I assume you're talking about LCD? Not too many LED displays around (though the principle is still similar).

While there's no scanning electron beam the electronics on these displays are still optimized for scanning. That is they push a whole bunch of adjacent pixels in every clock cycle. If you try to use those for random access your refresh rate is going to fall dramatically. The problem isn't whether or not each pixel can be switched independently it's how to efficiently address them and move data from the display controller to the display.

(editing with some more info)

If you changed the monitor's protocol to push X, Y, pixel and souped up the on-board electronics your pixel rate would probably fall by an order of magnitude. So your 80Hz display is now an 8Hz display (for full frames). In terms of how each pixel behaves they are independent (each has it's own transistor and capacitor) but the addressing is on a grid. So you can select your row and then set a whole bunch of pixels in this row (for example)...

That doesn't seem to agree with http://www.fujitsu.com/downloads/MICRO/fma/pdf/LCD_Backgroun... .

What specifically do you have a problem with?

Details will vary between different displays but my point is that due to the pixels being on a grid sequential access is going to be faster. This is not unlike memory.

EDIT: Here's a reference that discusses scanning in a TFT: http://www.electronicsforu.com//EFYLinux/efyhome/cover/March...

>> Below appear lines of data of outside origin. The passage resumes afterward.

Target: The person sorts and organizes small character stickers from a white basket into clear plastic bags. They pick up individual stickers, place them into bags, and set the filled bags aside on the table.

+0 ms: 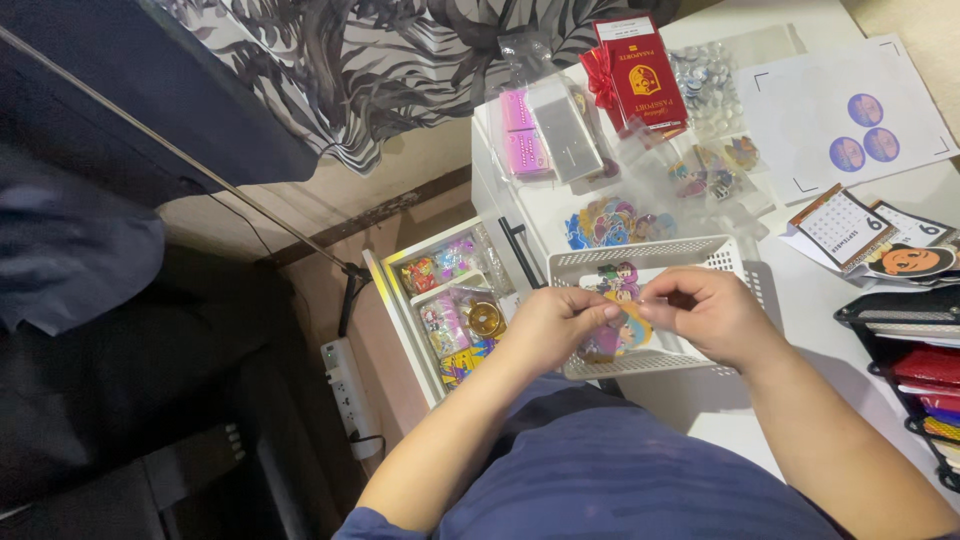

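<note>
Both of my hands meet over a white perforated basket (690,252) on the white table. My left hand (555,325) and my right hand (705,310) pinch the same small clear bag of colourful cartoon stickers (618,335), fingertips almost touching at its top edge. More stickers (618,277) lie inside the basket behind the bag. Most of the held bag is covered by my fingers.
An open white drawer (400,300) with small bright packets sits left of the basket. Behind it on the table lie sticker piles (610,222), clear bags, a red booklet (640,75), pink sheets (522,130), a printed paper (850,120) and a small calendar (840,228). A power strip (345,390) lies on the floor.
</note>
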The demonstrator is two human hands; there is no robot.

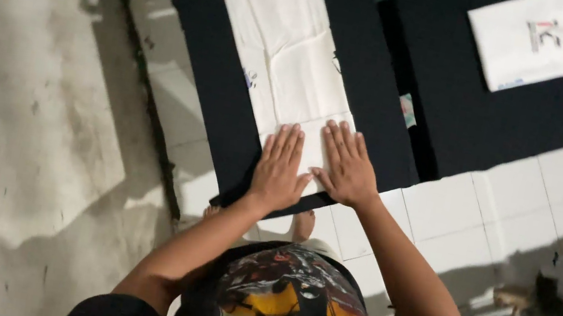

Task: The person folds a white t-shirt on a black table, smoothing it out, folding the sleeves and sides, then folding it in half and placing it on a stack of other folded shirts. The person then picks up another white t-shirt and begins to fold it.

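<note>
A white garment (283, 36) lies flat on a long black board (212, 70) that runs away from me. My left hand (280, 167) presses palm down on the near end of the cloth, fingers spread. My right hand (345, 163) lies flat right beside it, also on the cloth's near edge. Neither hand grips anything. The two thumbs almost touch.
A second black board (486, 116) to the right carries another white garment (533, 40) with a printed mark. White floor tiles (516, 212) lie below the boards; a grey concrete wall (17, 98) is on the left. My bare feet (301, 224) show under the board.
</note>
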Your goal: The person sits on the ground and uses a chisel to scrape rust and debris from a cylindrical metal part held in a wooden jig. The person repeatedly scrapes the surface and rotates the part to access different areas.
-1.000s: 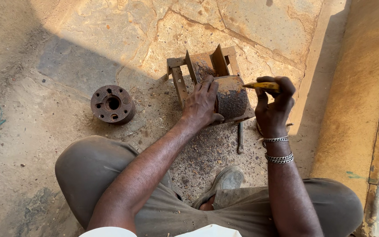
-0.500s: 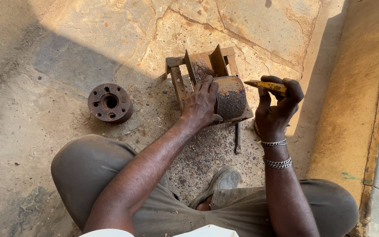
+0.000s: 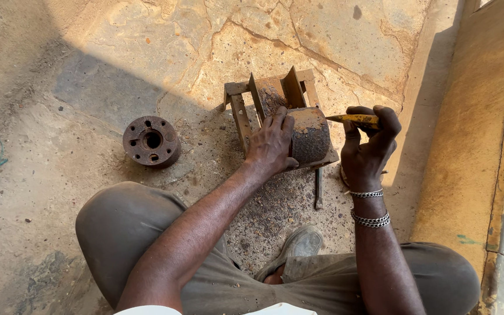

"The TFT-LCD panel of the AMLCD is scanned sequentially line-by-line from top to bottom. Each line is selected by applying a pulse of +20V to gate line Gn, which turns on the TFTs in that specific row. Rows are deselected by applying –5V to G n-1 and G n+1, which turns off all the TFTs in the deselected rows and then the data signal is applied from the source driver to the pixel electrode. The voltage applied from the source driver, called ‘gray-scale voltage,’ decides the luminance of the pixel. The storage capacitor (CS) maintains the luminance of the pixel until the next frame signal voltage is applied. In this way, the next line is selected to turn on all the TFTs, then the data signal is fed from the source driver and hence scanning is done."

Selecting rows like that is very similar to how DRAM works, just with the word size being the number of subpixels in a row, and with no read port. Bit-level random access is inefficient, but you don't have to write to the rows in sequential order, and you don't have to update all the other rows before issuing another update for the first row. That's purely a limitation of the current driving circuitry, but a replacement like G-SYNC doesn't have to be bound by sequential rasterization any more than it has to stick to a fixed refresh rate.

But it's most likely working that way because (analog) displays always worked like that and your display technology needed to be as compatible as possible for CRTs and TFTs.

From my point of view you have not explained why it's not technologically feasible. You're merely describing that the current display tech isn't working that way.. of course not..

It's hard to speak about feasibility in absolute terms here. I would disagree that the current tech is the way it is simply because of the history of CRTs (though there's definitely some influence). Displays have evolved to their current technology by optimizing for things like manufacturability, price and performance. Those obviously would come ahead of CRT compatiblity.

The motivation for the gridded layout is clear I think? You have this grid of transistors and you need to address them individually. Being able to drive an entire line and then select the columns is a good and relatively cheap solution. Now you can drive all pixels in one line concurrently if you need to and the performance of a single pixel becomes less of a bottleneck. So the row/col grid structure isn't a result of needing to be compatible with CRTs... Also naturally accessing in sequence allows you to simply send the data and clock down the line. Random access would require either multiplexing the coordinates or widening your bus.

I would imagine it's possible to design a random access LCD. You would need better performing individual pixels, you will almost certainly need more layers and more conductors, you will complicated your interfaces and protocols. So you end up with a more complex and expensive system for practically little benefit. In many applications (games, videos) all pixels change every frame.

Sub-scanning a rectangular portion of the display is maybe a more reasonable target.

Because of overhead. It's much slower to communicate "turn pixel at X,Y on" to the display for millions of individual pixels than it is to communicate "here's all the millions of pixels you need to display in sequence" in one message.

Because telling the display to turn one pixel at a time will require crazy bandwidth, and plus that's not how monitors or videocards or drivers or software work.